A thoroughfare at the Minidoka Relocation Center in springtime. In most ways, the ceremony was quite ordinary. The inductees, three abreast and twenty-two rows deep, marched into formation around a flagpole.
Military music blared over a loudspeaker. Proud but worried parents and friends gathered around the new soldiers to listen to speeches of welcome and praise.
Only one thing was unusual about this ceremony. The army that was welcoming these new draftees was simultaneously guarding them and their families at gunpoint as potential subversives.
The ceremony was taking place behind the barbed wire of the Minidoka Relocation Center in Hunt, Idaho. Minidoka was one of the ten concentration camps that the federal War Relocation Authority "WRA" set up in to house the nearlyNikkei—people of Japanese descent—that the government had deported from the west coast on suspicion of disloyalty in the wake of the Japanese attack on Pearl Harbor.
The Minidoka draftees were all "Nisei"—American citizens born along the west coast in the 's to the generation called the "Issei. Military service had been promoted to the Nisei as a precious opportunity to prove the loyalty and patriotism of all Japanese Americans—qualities that the Japanese attack on Pearl Harbor had sharply, even if unfairly, called into question.
And Nisei loyalty was what the induction ceremony at Minidoka was designed to emphasize and celebrate.
The chairman of the internees' community council pursued this theme in his welcoming comments to the draftees and the four hundred other internees in attendance. Then it was time for the swearing of the military oath. Harrington, a member of the army's Traveling Examining and Induction Board, rose to swear the boys in, and to offer a few inspirational comments to the boys and their families about the task they were undertaking.
Did the lieutenant not know that the draftees were all American citizens, not Japanese? We are no Japs. Army was as much theirs as it was Lieutenant Harrington's.
Harrington accepted the suggestions and "agreed in good spirit to leave out such references in future induction ceremonies. One of the sixty-six young men turned his back on the assembly and walked away just before the oath was administered, joining in defiance the tiny handful of other young men from Minidoka who had decided to resist the draft rather than comply with it.
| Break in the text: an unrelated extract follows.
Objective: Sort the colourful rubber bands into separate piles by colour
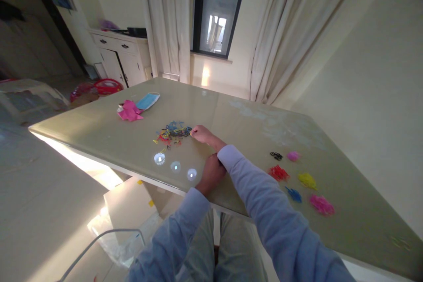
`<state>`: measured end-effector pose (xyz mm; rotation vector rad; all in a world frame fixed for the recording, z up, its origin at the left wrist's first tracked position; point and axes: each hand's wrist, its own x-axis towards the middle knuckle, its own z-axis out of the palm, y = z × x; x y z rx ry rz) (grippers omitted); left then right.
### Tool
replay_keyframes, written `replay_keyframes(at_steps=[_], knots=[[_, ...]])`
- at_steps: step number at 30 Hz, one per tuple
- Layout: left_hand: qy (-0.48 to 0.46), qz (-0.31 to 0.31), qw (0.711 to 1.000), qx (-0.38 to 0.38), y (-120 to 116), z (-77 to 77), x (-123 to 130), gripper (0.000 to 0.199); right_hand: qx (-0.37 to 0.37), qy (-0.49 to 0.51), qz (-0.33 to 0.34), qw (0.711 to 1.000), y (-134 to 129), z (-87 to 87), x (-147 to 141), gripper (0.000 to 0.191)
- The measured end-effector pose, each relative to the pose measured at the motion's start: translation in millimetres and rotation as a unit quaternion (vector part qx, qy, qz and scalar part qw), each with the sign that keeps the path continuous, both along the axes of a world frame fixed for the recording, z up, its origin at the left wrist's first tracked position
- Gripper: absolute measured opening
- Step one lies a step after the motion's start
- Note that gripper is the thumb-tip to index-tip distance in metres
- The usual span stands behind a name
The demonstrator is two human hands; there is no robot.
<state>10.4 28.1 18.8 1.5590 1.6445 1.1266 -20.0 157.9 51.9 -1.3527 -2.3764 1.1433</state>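
Observation:
A mixed pile of small coloured loop-like pieces [173,131] in blue, yellow, red and black lies on the table; their exact kind is too small to tell. At the pile's right edge my right hand [202,135] has its fingers pinched together, and what they hold is hidden. My left hand [212,171] rests closed beneath my right wrist, against the cuff, its fingertips out of sight. On the right lie sorted heaps: black pieces [276,156], red pieces [278,173], blue pieces [294,194], yellow pieces [307,180], pale pink pieces [293,156] and bright pink pieces [321,204].
A blue face mask [148,101] and a crumpled pink item [130,111] lie at the table's far left. The glossy table [231,114] reflects several lights. Below its front edge stands a cardboard box [128,202]. A cabinet [120,55] and curtains [168,22] are behind.

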Motion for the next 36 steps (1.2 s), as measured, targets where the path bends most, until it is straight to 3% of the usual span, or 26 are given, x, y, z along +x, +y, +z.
replay_keyframes(at_steps=[3,11,23,36], knots=[[0.016,-0.012,1.0,0.007,0,0.3,1,0.018,0.03,-0.005,-0.003,1.0,3,-5.2,4,0.015],[0.069,-0.02,0.997,0.001,1,-4.4,2,0.02,0.042,0.038,-0.02,0.998,6,-16.7,16,0.017],[0.066,-0.027,0.997,0.003,0,-1.0,1,0.024,0.024,0.089,-0.042,0.995,6,-21.5,16,0.013],[0.036,-0.041,0.998,0.015,-1,0.0,1,0.024,-0.056,0.189,-0.082,0.977,-5,-7.4,26,0.008]])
About the book During World War II the United States government conscripted Japanese American internees into the army after forcing them into internment camps on suspicion of disloyalty.
Most were more than willing to fight or even die for their country, but they wanted their country to first treat them as citizens, to grant them their rights, as it insisted on their duties. Free to Die for Their Country by Eric Muller tells, for the first time, the story of their resistance, trial, and imprisonment.
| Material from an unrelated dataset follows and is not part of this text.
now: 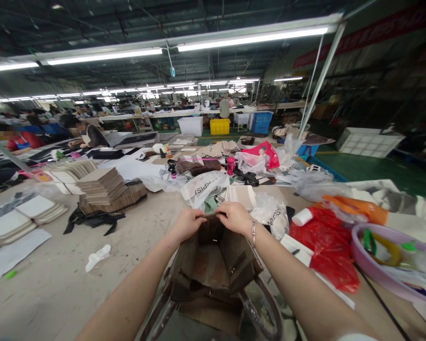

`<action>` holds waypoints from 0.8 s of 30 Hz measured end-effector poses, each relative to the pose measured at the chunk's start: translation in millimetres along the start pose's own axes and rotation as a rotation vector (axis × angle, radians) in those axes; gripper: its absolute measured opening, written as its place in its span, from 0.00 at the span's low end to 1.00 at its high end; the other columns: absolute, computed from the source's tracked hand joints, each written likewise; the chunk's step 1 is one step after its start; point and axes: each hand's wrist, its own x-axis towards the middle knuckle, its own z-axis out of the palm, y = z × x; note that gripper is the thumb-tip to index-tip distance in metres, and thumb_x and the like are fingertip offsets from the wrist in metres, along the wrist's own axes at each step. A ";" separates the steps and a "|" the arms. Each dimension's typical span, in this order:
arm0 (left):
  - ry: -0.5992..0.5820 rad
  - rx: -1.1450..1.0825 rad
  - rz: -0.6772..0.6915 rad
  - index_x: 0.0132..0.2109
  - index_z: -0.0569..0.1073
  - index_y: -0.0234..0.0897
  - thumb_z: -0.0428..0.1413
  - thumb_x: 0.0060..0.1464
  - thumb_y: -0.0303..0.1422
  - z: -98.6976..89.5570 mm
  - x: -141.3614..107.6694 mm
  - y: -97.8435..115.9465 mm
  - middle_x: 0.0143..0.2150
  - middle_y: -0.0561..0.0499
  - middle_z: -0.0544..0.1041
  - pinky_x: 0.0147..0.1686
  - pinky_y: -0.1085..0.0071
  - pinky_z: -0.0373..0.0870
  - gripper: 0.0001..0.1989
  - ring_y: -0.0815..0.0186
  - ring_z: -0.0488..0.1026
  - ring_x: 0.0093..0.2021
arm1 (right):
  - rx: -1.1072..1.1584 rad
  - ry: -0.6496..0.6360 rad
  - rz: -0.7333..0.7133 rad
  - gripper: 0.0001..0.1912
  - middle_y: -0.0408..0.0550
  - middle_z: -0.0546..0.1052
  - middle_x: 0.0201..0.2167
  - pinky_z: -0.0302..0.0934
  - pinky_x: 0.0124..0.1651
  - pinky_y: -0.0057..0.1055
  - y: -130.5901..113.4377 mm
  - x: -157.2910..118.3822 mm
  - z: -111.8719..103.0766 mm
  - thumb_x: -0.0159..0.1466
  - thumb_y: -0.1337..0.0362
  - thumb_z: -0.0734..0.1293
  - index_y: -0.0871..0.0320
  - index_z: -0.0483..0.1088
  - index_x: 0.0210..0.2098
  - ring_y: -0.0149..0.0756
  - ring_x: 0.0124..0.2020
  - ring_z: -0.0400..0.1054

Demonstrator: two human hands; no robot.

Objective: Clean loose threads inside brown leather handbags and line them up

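Note:
A brown bag [213, 265] with its top open lies in front of me, its handles hanging down at the left and right sides. At its far edge, my left hand [190, 224] pinches the rim between thumb and fingers. My right hand [235, 217], with a silver bracelet at the wrist, grips the same rim a short way to the right. The bag's inside shows between my forearms, with a brown flap below it. Just beyond my hands are a white printed plastic bag [204, 187] and some beige pieces [242, 196].
Stacked beige panels [101, 187] and black strips [92, 220] lie on the table at the left. At the right are a red plastic bag [326, 246] and a purple basin [362, 255]. A person [88, 135] works at the far left.

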 end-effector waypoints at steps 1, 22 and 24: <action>0.008 0.000 -0.001 0.37 0.78 0.40 0.52 0.51 0.30 0.3 0.0 0.2 0.35 0.55 0.79 0.38 0.74 0.66 0.10 0.66 0.73 0.36 | -0.002 0.004 0.002 0.10 0.45 0.75 0.37 0.57 0.44 0.27 0.3 0.4 0.0 0.61 0.68 0.63 0.55 0.74 0.39 0.33 0.41 0.67; 0.007 0.163 0.075 0.35 0.78 0.39 0.49 0.56 0.36 -1.0 9.2 0.3 0.33 0.52 0.79 0.35 0.74 0.63 0.13 0.66 0.72 0.34 | -0.129 0.007 0.058 0.11 0.46 0.75 0.36 0.57 0.39 0.27 -4.2 7.0 -2.2 0.60 0.66 0.61 0.54 0.74 0.38 0.36 0.40 0.67; 0.018 0.156 0.081 0.34 0.78 0.38 0.49 0.55 0.34 -1.0 9.2 -0.2 0.32 0.52 0.79 0.34 0.74 0.63 0.12 0.67 0.71 0.33 | -0.147 0.010 0.058 0.11 0.45 0.75 0.36 0.57 0.37 0.28 -5.4 6.8 -2.1 0.61 0.64 0.61 0.54 0.74 0.38 0.36 0.39 0.67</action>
He first learned of the Japanese American draft resisters while on the faculty of the University of Wyoming College of Law. The story holds special interest for him both because of his own experience as a federal prosecutor and because of his family's own experiences during World War II as German-Jewish immigrants.
In the scheme of things, Lieutenant Harrington's words were actually a petty indignity.Princess Sophia of Sweden, also Sofia Gustavsdotter Vasa (29 October – 17 March ), was a Swedish princess, daughter of King Gustav Vasa of Sweden and Margareta rutadeltambor.com was formally Duchess consort of Saxe-Lauenburg by her marriage to Duke Magnus II of Saxe-Lauenburg.
Once in a lifetime love: Sophia Loren talks about the love of her life, husband Carlo Ponti, in excerpts from her new memoir Yesterday, Today, Tomorrow: My Life previewed in the November 24 issue. Read the following excerpt from a story: Eric thought it was going to be a great picnic — but then John showed up.
John. He always had to make an appearance. "Hello, John," said Eric, "a pleasure to see you again." Which best describes the writer's point of view in this excerpt? rutadeltambor.com secretly wishes he was invited to more things.5/5(5).
Eric is young, works with the Express delivery company and have been delivering packages to quite a few very sexy housewives in the neighborhood.
He is now beginning to be very attracted to older women, however the one who've vice-gripped his attention is the long haired, mature Clara.5/5(1). The Story of Norea (or the Gnostic Flood Story) Some Gnostic Christians developed alternate interpretations of some of the Old Testament stories in which the Jewish God Yahweh was seen as intent on keeping his creation in ignorance and, therefore, apart from the perfection of the Pleroma, or, loosely understood, Gnostic heaven.
The following is an excerpt from the Mike Scott thriller Heart of the Maya. ### “How do you want to handle this?” Rich asked. “Let’s take it easy. I only have a couple of goals for this dive. I want to take a look at that tablet Erick found. We’ll clean it off and photograph [ ].